Copy nothing but the lines below running from the line containing "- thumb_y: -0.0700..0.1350" through the line containing "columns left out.", both end lines included.

━━━ Exercise data

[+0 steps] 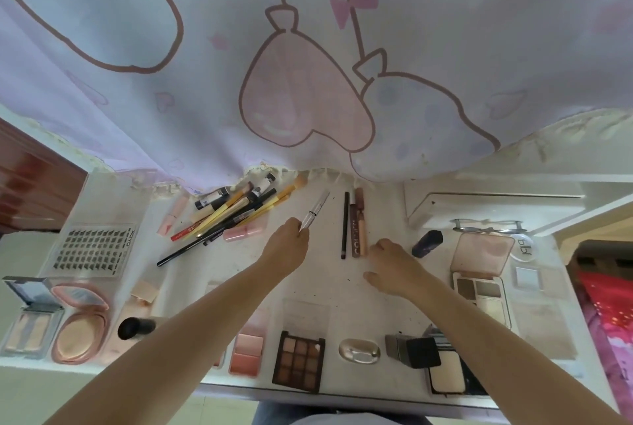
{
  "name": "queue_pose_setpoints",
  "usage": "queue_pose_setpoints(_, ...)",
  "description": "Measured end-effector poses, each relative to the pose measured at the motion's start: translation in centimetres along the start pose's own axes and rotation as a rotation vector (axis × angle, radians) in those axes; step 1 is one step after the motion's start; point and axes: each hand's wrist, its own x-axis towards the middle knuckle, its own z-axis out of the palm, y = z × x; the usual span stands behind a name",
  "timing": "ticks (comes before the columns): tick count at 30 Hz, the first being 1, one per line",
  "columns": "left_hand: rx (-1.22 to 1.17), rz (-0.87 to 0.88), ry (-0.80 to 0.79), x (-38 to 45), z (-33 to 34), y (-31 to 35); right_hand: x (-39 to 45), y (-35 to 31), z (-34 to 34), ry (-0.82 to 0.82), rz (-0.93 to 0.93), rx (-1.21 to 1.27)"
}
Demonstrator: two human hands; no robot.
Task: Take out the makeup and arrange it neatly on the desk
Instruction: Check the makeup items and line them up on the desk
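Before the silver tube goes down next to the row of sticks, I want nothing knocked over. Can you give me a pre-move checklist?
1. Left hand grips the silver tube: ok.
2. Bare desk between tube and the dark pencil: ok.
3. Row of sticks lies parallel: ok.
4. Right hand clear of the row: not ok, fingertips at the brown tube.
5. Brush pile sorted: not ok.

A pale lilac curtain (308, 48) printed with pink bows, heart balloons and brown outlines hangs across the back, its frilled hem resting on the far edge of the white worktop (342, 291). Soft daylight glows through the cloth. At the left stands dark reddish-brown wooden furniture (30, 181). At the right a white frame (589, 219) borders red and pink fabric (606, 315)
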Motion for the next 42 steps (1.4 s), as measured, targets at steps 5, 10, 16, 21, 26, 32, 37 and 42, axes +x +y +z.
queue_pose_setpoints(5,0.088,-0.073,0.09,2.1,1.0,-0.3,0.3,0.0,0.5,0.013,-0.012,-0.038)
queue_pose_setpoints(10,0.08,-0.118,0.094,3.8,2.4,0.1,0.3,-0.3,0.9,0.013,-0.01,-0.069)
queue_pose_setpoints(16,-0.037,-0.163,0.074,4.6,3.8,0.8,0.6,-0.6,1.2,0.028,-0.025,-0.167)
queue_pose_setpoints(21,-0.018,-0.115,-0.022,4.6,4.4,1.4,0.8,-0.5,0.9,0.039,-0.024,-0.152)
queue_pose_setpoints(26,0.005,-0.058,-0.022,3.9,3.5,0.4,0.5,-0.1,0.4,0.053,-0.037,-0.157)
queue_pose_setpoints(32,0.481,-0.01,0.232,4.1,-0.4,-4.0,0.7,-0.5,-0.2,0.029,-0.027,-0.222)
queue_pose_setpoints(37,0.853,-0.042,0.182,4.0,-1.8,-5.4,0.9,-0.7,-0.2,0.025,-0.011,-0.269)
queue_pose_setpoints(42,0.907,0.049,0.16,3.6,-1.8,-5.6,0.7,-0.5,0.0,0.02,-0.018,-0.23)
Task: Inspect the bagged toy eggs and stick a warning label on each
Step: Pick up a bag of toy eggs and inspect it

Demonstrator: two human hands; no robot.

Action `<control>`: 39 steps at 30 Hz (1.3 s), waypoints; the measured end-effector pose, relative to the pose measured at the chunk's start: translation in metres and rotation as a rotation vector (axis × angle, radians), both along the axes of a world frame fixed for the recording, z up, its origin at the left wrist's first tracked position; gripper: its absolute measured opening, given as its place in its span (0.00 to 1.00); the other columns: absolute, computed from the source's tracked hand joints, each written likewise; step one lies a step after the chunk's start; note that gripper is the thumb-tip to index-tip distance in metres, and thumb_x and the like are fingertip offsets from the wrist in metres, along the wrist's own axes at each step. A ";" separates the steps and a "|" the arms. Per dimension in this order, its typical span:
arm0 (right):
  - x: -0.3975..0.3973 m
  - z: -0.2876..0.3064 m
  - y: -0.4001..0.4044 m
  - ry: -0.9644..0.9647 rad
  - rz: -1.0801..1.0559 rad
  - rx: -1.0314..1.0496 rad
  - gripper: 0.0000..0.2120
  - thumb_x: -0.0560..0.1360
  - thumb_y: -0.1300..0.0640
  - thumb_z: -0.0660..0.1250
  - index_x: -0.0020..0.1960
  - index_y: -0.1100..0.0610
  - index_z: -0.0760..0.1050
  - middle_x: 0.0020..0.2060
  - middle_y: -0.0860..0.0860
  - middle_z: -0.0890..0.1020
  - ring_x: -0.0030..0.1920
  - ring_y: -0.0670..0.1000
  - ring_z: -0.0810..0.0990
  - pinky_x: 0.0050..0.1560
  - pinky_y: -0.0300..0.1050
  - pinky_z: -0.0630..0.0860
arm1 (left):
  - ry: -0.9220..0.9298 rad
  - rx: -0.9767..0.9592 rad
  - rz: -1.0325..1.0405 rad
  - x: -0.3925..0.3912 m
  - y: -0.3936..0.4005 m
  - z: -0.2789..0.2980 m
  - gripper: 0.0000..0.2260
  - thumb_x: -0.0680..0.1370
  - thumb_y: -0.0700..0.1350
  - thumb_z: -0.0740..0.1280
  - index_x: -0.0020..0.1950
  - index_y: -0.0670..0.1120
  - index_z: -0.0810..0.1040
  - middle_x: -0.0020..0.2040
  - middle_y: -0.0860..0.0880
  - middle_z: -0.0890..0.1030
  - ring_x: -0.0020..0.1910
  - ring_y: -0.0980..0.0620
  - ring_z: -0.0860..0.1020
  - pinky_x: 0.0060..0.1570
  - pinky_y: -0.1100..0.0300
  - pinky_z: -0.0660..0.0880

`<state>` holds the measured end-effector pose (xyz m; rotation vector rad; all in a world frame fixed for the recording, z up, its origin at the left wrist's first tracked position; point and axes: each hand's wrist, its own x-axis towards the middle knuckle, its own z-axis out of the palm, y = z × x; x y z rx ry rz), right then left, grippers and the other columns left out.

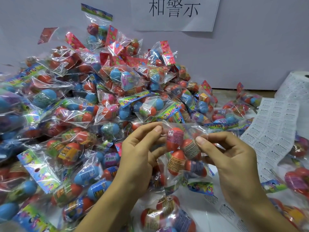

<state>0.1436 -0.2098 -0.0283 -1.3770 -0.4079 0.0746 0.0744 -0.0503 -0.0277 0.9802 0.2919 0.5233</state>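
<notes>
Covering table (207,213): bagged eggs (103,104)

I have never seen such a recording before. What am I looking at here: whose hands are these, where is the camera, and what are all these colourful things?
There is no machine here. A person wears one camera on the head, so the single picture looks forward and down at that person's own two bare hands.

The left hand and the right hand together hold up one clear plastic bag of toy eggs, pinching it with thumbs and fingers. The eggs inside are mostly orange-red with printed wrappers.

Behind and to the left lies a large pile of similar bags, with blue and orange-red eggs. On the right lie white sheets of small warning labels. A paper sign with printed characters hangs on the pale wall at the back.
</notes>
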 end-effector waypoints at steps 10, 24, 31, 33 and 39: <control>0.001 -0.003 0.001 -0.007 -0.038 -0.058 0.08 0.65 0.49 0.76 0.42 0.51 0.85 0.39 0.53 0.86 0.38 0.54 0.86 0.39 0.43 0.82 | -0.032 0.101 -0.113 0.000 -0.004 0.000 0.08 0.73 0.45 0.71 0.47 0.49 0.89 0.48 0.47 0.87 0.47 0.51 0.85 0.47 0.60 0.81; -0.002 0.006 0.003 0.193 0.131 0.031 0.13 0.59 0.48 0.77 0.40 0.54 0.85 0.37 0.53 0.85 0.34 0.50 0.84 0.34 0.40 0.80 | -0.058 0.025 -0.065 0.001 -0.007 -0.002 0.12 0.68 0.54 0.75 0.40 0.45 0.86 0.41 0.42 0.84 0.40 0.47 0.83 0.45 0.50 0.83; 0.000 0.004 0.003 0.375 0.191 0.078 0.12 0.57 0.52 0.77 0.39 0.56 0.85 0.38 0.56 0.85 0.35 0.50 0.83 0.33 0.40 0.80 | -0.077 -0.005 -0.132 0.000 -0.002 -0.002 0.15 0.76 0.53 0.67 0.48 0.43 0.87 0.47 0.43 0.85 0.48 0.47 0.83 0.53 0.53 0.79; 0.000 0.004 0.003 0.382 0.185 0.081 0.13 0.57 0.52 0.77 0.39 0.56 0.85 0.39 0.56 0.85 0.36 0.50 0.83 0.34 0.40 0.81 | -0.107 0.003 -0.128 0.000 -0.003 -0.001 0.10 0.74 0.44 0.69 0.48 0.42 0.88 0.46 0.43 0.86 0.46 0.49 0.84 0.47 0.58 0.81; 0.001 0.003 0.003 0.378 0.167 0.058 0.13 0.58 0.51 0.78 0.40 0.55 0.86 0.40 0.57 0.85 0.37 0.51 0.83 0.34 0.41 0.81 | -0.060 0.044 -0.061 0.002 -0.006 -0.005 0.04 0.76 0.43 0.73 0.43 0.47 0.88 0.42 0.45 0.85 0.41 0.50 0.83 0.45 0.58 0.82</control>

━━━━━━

• [Written reply]
  - thumb_y: -0.0700..0.1350
  - thumb_z: -0.0740..0.1280
  - index_x: -0.0020..0.1950
  - index_y: -0.0670..0.1120
  - index_z: -0.0810..0.1040
  - middle_x: -0.0020..0.2040
  - middle_y: -0.0860..0.0880
  - middle_z: -0.0890..0.1030
  - ring_x: -0.0020..0.1910
  - ring_y: -0.0980..0.0620
  - ring_z: -0.0860..0.1020
  - pinky_x: 0.0060..0.1570
  - pinky_y: -0.1100..0.0300
  - pinky_z: -0.0660..0.0880

`<state>` holds the measured end-effector pose (xyz m; rotation vector rad; all in a world frame fixed for the recording, z up, its origin at the left wrist's first tracked position; point and axes: each hand's wrist, its own x-axis towards the middle knuckle, its own z-axis out of the palm, y = z × x; x y z rx ry rz), right then left, grippers and the other columns left out.

The output returned above is complete.